■ What to do ■
Please reproduce the full set of data below exactly.

■ Given information ■
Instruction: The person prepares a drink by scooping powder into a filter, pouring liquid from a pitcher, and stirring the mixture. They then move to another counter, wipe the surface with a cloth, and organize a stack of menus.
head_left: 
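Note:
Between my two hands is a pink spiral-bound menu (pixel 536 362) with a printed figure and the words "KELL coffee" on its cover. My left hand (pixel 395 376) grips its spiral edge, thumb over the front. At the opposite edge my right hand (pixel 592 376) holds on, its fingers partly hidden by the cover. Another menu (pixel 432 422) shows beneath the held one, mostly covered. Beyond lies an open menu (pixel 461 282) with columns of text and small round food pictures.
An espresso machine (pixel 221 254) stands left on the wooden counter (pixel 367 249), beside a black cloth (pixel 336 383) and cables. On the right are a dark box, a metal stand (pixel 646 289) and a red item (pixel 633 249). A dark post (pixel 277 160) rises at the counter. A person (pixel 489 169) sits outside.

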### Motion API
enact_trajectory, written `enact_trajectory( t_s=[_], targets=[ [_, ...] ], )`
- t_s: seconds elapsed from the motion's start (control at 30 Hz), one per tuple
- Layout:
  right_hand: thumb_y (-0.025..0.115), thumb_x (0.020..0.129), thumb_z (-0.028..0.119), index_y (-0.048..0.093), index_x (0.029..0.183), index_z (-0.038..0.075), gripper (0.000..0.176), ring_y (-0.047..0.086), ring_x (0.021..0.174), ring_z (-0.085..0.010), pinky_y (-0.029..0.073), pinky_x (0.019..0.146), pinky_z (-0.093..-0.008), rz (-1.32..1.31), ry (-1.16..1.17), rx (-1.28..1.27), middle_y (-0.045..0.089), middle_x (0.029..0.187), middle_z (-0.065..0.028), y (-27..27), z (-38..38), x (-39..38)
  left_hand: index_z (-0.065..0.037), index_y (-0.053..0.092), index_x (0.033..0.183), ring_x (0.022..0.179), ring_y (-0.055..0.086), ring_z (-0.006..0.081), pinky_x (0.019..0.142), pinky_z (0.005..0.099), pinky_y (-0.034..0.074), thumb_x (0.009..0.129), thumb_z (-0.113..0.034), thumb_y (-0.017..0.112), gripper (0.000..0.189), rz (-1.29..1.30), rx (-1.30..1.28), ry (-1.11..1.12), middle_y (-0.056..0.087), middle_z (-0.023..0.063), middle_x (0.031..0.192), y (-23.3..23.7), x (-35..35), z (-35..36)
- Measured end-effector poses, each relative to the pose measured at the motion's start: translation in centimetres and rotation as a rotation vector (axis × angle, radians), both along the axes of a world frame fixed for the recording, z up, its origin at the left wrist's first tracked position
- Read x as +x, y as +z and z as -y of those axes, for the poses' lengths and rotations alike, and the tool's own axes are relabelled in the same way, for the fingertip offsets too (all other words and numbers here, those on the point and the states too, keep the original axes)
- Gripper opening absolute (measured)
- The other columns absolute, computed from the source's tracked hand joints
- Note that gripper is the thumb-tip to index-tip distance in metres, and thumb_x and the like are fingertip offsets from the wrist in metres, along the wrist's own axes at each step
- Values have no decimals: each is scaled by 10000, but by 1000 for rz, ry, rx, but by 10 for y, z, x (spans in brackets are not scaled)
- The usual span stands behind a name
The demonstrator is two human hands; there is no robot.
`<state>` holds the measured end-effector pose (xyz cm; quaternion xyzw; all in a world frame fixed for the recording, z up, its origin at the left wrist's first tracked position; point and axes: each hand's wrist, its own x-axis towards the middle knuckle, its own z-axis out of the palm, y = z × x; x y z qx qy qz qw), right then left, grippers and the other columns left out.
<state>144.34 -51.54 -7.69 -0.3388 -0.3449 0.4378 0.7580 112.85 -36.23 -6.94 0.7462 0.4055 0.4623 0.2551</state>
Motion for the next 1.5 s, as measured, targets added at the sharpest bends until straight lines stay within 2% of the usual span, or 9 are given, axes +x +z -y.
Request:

■ Problem solution ■
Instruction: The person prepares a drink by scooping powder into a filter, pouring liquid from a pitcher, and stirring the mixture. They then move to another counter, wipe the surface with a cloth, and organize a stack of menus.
head_left: 
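Note:
Between my two hands is a pink spiral-bound menu (pixel 536 362) with a printed figure and the words "KELL coffee" on its cover. My left hand (pixel 395 376) grips its spiral edge, thumb over the front. At the opposite edge my right hand (pixel 592 376) holds on, its fingers partly hidden by the cover. Another menu (pixel 432 422) shows beneath the held one, mostly covered. Beyond lies an open menu (pixel 461 282) with columns of text and small round food pictures.
An espresso machine (pixel 221 254) stands left on the wooden counter (pixel 367 249), beside a black cloth (pixel 336 383) and cables. On the right are a dark box, a metal stand (pixel 646 289) and a red item (pixel 633 249). A dark post (pixel 277 160) rises at the counter. A person (pixel 489 169) sits outside.
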
### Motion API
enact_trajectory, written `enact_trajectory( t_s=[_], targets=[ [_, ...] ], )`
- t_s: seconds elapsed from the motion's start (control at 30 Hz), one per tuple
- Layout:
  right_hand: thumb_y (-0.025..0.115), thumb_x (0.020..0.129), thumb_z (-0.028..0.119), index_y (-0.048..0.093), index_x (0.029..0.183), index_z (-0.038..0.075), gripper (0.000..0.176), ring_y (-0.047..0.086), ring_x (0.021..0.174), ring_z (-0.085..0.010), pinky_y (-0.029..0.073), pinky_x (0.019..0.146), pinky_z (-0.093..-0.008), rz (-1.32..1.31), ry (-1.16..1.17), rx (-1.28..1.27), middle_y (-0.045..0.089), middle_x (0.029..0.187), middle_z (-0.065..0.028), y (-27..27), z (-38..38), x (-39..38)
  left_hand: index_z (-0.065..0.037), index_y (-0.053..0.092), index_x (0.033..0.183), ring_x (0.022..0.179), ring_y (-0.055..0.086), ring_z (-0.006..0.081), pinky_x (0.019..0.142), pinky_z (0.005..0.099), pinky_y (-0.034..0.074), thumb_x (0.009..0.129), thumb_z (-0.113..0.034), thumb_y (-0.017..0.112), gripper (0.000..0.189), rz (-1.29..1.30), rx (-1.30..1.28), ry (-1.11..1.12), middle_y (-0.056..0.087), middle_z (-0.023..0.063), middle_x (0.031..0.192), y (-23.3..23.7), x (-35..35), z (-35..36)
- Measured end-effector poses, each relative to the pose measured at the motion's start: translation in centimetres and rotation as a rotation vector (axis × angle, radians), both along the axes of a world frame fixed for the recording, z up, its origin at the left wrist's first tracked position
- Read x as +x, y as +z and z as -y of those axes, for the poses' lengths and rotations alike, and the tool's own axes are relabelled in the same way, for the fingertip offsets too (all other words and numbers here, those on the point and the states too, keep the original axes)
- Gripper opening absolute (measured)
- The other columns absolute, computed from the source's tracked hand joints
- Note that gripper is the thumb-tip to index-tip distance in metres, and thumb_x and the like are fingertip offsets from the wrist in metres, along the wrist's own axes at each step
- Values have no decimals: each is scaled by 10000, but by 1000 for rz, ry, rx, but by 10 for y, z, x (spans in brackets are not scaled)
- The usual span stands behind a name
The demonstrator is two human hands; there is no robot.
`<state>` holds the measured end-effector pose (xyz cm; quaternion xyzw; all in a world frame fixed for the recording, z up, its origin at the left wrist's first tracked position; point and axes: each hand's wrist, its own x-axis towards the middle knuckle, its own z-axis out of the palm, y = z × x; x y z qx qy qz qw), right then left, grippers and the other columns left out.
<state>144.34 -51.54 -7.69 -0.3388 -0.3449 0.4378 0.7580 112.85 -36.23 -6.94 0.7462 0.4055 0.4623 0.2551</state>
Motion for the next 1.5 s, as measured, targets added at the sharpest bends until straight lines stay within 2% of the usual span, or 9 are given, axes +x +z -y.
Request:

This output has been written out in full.